• **Work instructions**:
Go through the data below and return each line where the string "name" occurs.

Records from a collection
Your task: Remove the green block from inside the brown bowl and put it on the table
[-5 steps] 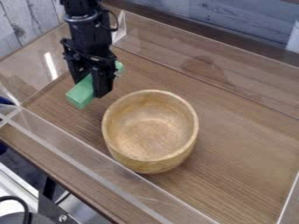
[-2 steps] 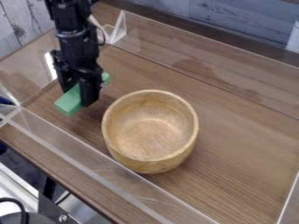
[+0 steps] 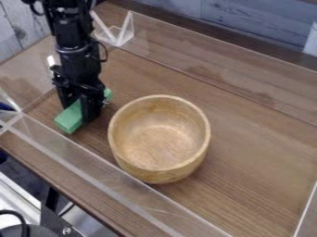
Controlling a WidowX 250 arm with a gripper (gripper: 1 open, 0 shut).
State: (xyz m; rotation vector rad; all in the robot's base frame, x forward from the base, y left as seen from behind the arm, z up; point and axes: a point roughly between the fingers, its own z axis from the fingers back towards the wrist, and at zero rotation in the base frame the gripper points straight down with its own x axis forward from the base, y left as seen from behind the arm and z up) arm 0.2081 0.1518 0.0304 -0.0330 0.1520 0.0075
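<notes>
On the left side, by the see-through plastic wall [image 3: 59, 165], is the flat, long, bright green block [image 3: 70, 117]. It is out of the bowl. It leans a bit, with one end up near the robot's fingers. I can't tell for sure if its low end is touching the table or is just over it.

Just above and beside the block is the black metal robot gripper [image 3: 82, 100]. Its fingers are closed in on the block, with no wide gap, and they look like they have hold of it. The far side of the block is partly hidden, so I can't see all of the grip.

Next, to the right, is the big, round, light tan wooden bowl [image 3: 158, 139] with thick sides. The block is near it but not in it, and I see nothing inside the bowl.

Past the bowl is more of the brown wood table [image 3: 254, 120].

I think the job is almost done. The hard part, getting the block out of the bowl, is done. What is left is to make sure the block sits on the table, open the fingers to let it go, and lift the gripper away without knocking it.
</notes>
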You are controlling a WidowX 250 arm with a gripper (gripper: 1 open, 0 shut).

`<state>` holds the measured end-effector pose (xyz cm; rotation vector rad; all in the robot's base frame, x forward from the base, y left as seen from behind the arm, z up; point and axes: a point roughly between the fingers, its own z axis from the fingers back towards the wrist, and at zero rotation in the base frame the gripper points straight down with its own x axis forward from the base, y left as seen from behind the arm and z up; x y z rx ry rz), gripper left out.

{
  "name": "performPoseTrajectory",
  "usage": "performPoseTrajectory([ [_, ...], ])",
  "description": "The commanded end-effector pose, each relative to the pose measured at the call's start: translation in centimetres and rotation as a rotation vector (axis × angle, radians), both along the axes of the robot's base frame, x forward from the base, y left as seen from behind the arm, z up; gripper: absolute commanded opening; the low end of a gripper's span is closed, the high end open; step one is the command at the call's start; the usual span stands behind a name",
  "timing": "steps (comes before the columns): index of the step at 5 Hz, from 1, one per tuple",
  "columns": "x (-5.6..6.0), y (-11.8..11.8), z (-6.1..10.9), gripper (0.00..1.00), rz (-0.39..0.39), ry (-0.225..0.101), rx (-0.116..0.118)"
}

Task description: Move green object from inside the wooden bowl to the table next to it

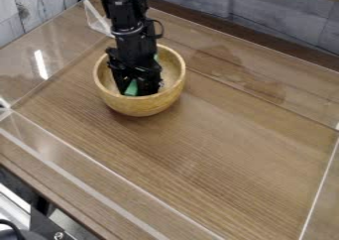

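The wooden bowl [141,89] sits at the back left of the table [225,135]. My gripper [134,82] reaches straight down into the bowl, its black fingers [119,77] close on either side of the green object [133,87]. Only a small strip of green shows between the fingers, low inside the bowl. The picture does not show whether the fingers press on the block.
Clear plastic walls [34,60] run along the table's edges. A grey plank wall stands behind the table. Bare wood-grain surface lies to the right of and in front of the bowl.
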<state>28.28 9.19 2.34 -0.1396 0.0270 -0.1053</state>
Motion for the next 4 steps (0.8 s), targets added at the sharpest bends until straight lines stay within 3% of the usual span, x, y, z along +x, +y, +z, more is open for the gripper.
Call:
performPoseTrajectory([
  [1,0.8,0.9,-0.2,0.0,0.071,-0.007,-0.006],
  [4,1.4,2.4,-0.4,0.0,0.099,0.002,-0.028],
])
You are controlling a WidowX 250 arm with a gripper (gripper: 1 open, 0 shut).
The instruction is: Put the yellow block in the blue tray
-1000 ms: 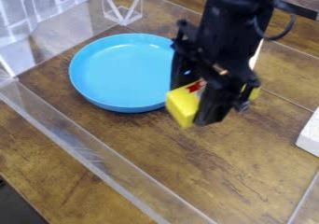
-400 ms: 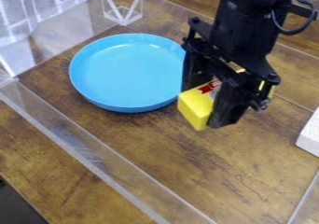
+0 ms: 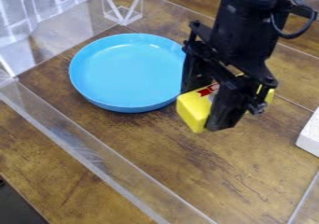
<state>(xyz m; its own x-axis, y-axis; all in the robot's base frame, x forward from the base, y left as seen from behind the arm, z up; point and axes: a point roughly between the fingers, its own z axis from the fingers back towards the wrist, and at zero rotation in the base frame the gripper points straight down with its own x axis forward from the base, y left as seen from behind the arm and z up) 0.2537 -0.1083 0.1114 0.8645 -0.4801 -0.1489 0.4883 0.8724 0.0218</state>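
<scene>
Wooden table (image 3: 112, 162): yellow block (image 3: 192, 110) (red-labelled)

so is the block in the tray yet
Not yet. The block is held in the gripper, just beside the tray, which is empty.

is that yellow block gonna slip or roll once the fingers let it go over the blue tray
Probably not roll: the yellow block looks flat-sided, so it should settle on a face. It seems rigid, keeping its shape between the shut fingers. On the smooth-looking blue tray it might slide a little.
</scene>
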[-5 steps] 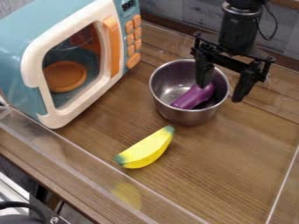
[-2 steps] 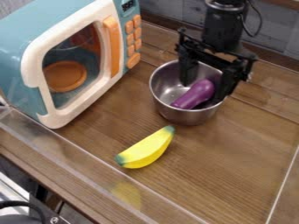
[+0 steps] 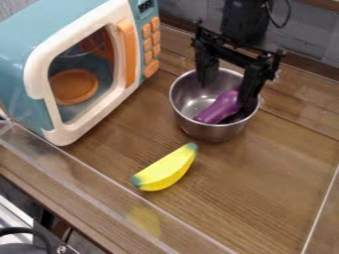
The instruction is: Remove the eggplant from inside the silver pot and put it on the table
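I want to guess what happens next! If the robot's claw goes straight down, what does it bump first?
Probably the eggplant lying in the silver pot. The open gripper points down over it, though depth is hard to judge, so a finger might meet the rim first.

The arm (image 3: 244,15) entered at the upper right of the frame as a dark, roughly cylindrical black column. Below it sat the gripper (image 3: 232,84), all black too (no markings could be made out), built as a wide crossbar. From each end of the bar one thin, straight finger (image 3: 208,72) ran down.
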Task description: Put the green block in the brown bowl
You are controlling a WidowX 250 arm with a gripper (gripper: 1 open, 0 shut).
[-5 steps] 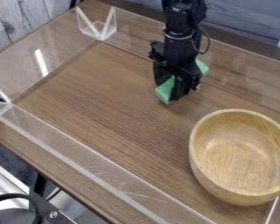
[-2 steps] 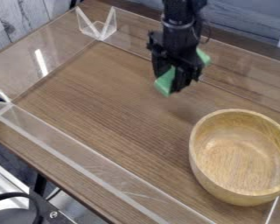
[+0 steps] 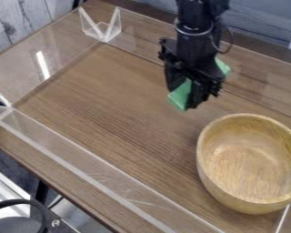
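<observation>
My black gripper (image 3: 192, 94) points straight down over the wooden table, shut on the green block (image 3: 181, 97), which hangs tilted between the fingers above the tabletop. A further bit of green shows at the gripper's right side. The brown bowl (image 3: 250, 161), round and shallow with a thick light-tan rim, sits at the lower right with nothing in it. The gripper and block hover up and to the left of the bowl's rim, apart from it.
A clear plastic wall (image 3: 63, 150) borders the table on the left and front. A small clear bracket (image 3: 101, 25) stands at the far left corner. White planks lie behind the table.
The gripper has lifted the green block off the table and carried it to the right, closer to the bowl.
</observation>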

• **Expected output**:
  "name": "performPoseTrajectory",
  "description": "The commanded end-effector pose, each relative to the pose measured at the call's start: translation in centimetres and rotation as a rotation vector (axis × angle, radians), both along the axes of the robot's base frame, x forward from the base, y left as seen from behind the arm, z up; gripper: absolute commanded opening; the low end of a gripper's span is closed, the high end open; step one is the command at the call's start; the usual span stands behind a name",

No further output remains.